Speaking of gears, the Proxima and Sirius use the fancy Enviolo internally geared hub. As opposed to the traditional derailleur you’d find on most bikes, these gears don’t have ‘steps’ and you can shift whether you are pedaling, or stopped. They’re also known to be incredibly durable, needing only an oil change after several thousand miles. It also offers a wide 380% gear ratio.

The biggest difference between the two mid-drive bikes is that the Sirius offers an air-sprung 100mm suspension fork, and the Proxima is the only model in the lineup to use 700C tires. The Proxima weighs in at 50-52 pounds, while the Sirius weighs in at 54-56 pounds.

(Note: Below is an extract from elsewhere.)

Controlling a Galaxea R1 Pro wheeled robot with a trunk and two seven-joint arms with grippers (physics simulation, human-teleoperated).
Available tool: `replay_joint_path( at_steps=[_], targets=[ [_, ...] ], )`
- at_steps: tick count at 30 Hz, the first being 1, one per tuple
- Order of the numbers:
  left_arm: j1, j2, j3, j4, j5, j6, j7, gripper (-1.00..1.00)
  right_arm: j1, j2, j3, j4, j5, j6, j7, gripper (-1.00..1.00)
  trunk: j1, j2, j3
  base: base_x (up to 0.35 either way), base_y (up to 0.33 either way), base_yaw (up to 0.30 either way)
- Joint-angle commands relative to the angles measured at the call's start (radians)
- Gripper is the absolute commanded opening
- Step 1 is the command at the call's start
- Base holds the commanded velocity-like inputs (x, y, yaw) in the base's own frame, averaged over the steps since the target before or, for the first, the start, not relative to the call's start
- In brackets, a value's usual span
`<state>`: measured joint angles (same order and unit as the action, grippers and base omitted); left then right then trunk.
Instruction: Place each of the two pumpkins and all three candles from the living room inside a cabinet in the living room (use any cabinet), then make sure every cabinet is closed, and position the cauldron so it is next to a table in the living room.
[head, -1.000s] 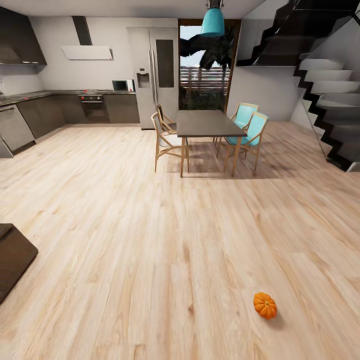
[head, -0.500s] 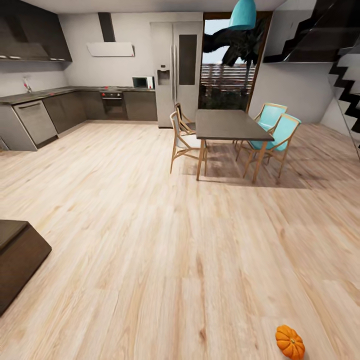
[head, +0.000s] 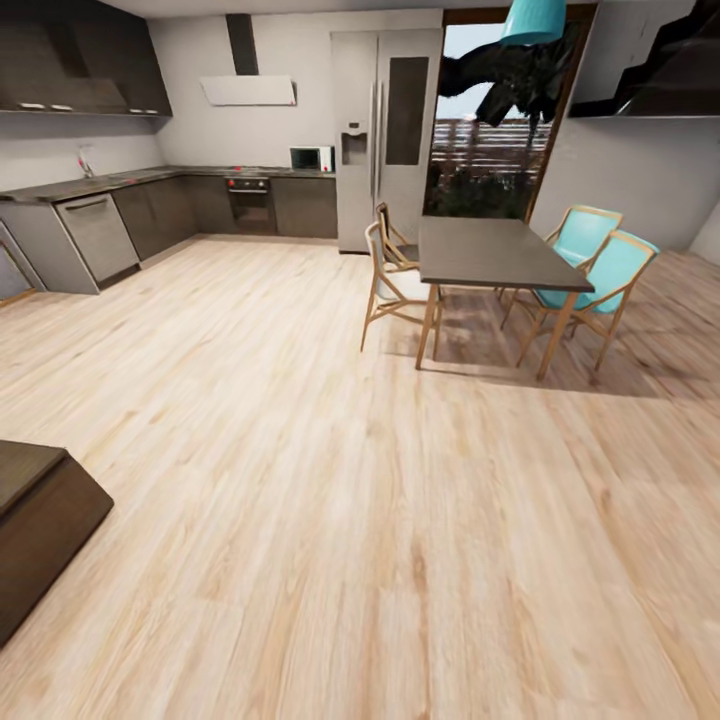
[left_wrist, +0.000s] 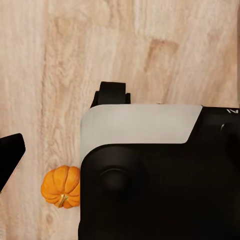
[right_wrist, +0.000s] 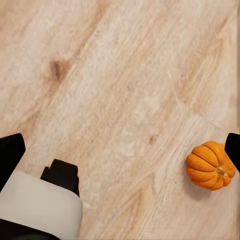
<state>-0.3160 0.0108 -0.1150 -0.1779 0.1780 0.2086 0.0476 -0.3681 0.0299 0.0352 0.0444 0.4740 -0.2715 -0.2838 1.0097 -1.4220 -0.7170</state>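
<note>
An open-plan room of pale plank floor (head: 330, 500) spreads before the robot's head camera, with a dark dining table (head: 490, 252) standing at about 1 o'clock, two wooden chairs (head: 392, 280) on its near-left side and two turquoise chairs (head: 600, 275) on its far-right side. At 11 o'clock runs an L-shaped kitchen counter (head: 120, 185) with an oven (head: 250, 205), a microwave (head: 310, 158) and a range hood (head: 248, 90) above; a tall steel refrigerator (head: 385, 130) stands at 12 o'clock beside a glazed doorway, and a teal pendant lamp (head: 532, 20) hangs at the top edge. The corner of a low dark-brown cabinet (head: 40, 530) juts into the frame at 8 o'clock. A small orange pumpkin (left_wrist: 61, 186) lies on the wood floor in the left wrist view, just beside the robot's black-and-white base (left_wrist: 150, 165); a pumpkin (right_wrist: 210, 165) also lies on bare planks in the right wrist view, well apart from the base's corner (right_wrist: 40, 207). Of the left gripper, one dark fingertip (left_wrist: 10, 157) shows at the frame's edge; of the right gripper, dark fingertips (right_wrist: 10, 152) show at both edges, spread wide with nothing between them. Whether the left gripper is open or closed cannot be told.
</note>
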Motion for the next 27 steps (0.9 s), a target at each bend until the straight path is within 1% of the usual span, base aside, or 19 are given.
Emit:
replay_joint_path(
  at_steps=[1, 5, 12, 27],
  targets=[
    [0.000, 0.000, 0.000, 0.000, 0.000, 0.000, 0.000, 1.00, 0.000, -0.001, 0.000, 0.000, 0.000, 0.000, 0.000, 1.00, 0.000, 0.000, 0.000, 0.334, 0.000, 0.009],
    [0.000, 0.000, 0.000, 0.000, 0.000, 0.000, 0.000, 1.00, 0.000, -0.004, 0.000, 0.000, 0.002, 0.002, 0.000, 1.00, 0.000, 0.000, 0.000, 0.334, 0.000, 0.001],
    [0.000, 0.000, 0.000, 0.000, 0.000, 0.000, 0.000, 1.00, 0.000, 0.000, 0.000, 0.000, 0.002, 0.000, 0.000, 1.00, 0.000, 0.000, 0.000, 0.334, 0.000, -0.002],
    [0.000, 0.000, 0.000, 0.000, 0.000, 0.000, 0.000, 1.00, 0.000, -0.001, 0.000, 0.000, 0.002, 0.000, 0.000, 1.00, 0.000, 0.000, 0.015, 0.334, 0.000, -0.169]
  ],
)
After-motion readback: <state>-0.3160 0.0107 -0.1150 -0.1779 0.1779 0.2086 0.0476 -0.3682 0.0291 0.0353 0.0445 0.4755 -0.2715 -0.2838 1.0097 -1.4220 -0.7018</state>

Vvolt Sirius mid-drive trekking bike
The Vvolt Sirius is the company’s most expensive bike at $2699, but it’s still pretty affordable considering the included components
Vvolt Sirius mid-drive trekking bike

There’s a whole lot to like here. For the Alphas, at $1,399 you’d be hard-pressed to find another bike that has a Gates Carbon Belt, hydraulic disk brakes, and a 3-year warranty. The Ride1Up Roadster is a good deal lighter (35lb) and cheaper ($1,045), but uses a non-carbon belt and only offers mechanical rim brakes and a 1-year warranty. The battery is also smaller and not-removeable.

The mid-drive models are simply some of the most affordable mid-drive bikes I’ve seen. Let alone among those with a torque sensor, Gates Carbon Drive, and 80 Nm of torque.

The one asterisk to the price is that fenders and racks do not appear to be included, but the bikes do at least include mounting points for these. The batteries are also a little smaller than some other options on the market, but the bikes are also lighter and less conspicuous than most of the competition with larger batteries. Given the motors aren’t claiming ridiculous power specs, range should still be reasonable.

The company isn’t stopping with these four models either. It also teased a more futuristic-looking bike known as the ‘Bike V’ coming 2020, which will offer some extra functionality thanks to front and rear mounts for racks and baskets, integrated lighting (yay!) and the option of a second battery (which is a very good idea). A smaller 20-inch wheel up front helps stabilize cargo by lowering the center of gravity.

The Vvolt Bike V
Credit: Vvolt
The Vvolt Bike V

Further down the road, the company teased a cargo trike dubbed the Beluga, although Vvolt notes that it is currently a concept on the drawing board.

Vvolt Beluga
Credit: Vvolt
The Vvolt Beluga
Vvolt Beluga

I wish more ebike companies (and tech companies in general) would launch this way. Crowdfunding has its place, but it too often leads to consumers getting burned. Of course, the proof is now in the pudding, which I’ll get to ‘taste’ when I test the bikes in the coming weeks. I’d advise waiting until there are third-party impressions of the bikes before spending your heard-earned money, but if the bikes caught your eye, the company is taking pre-orders with a $300 deposit over at Vvolt.com.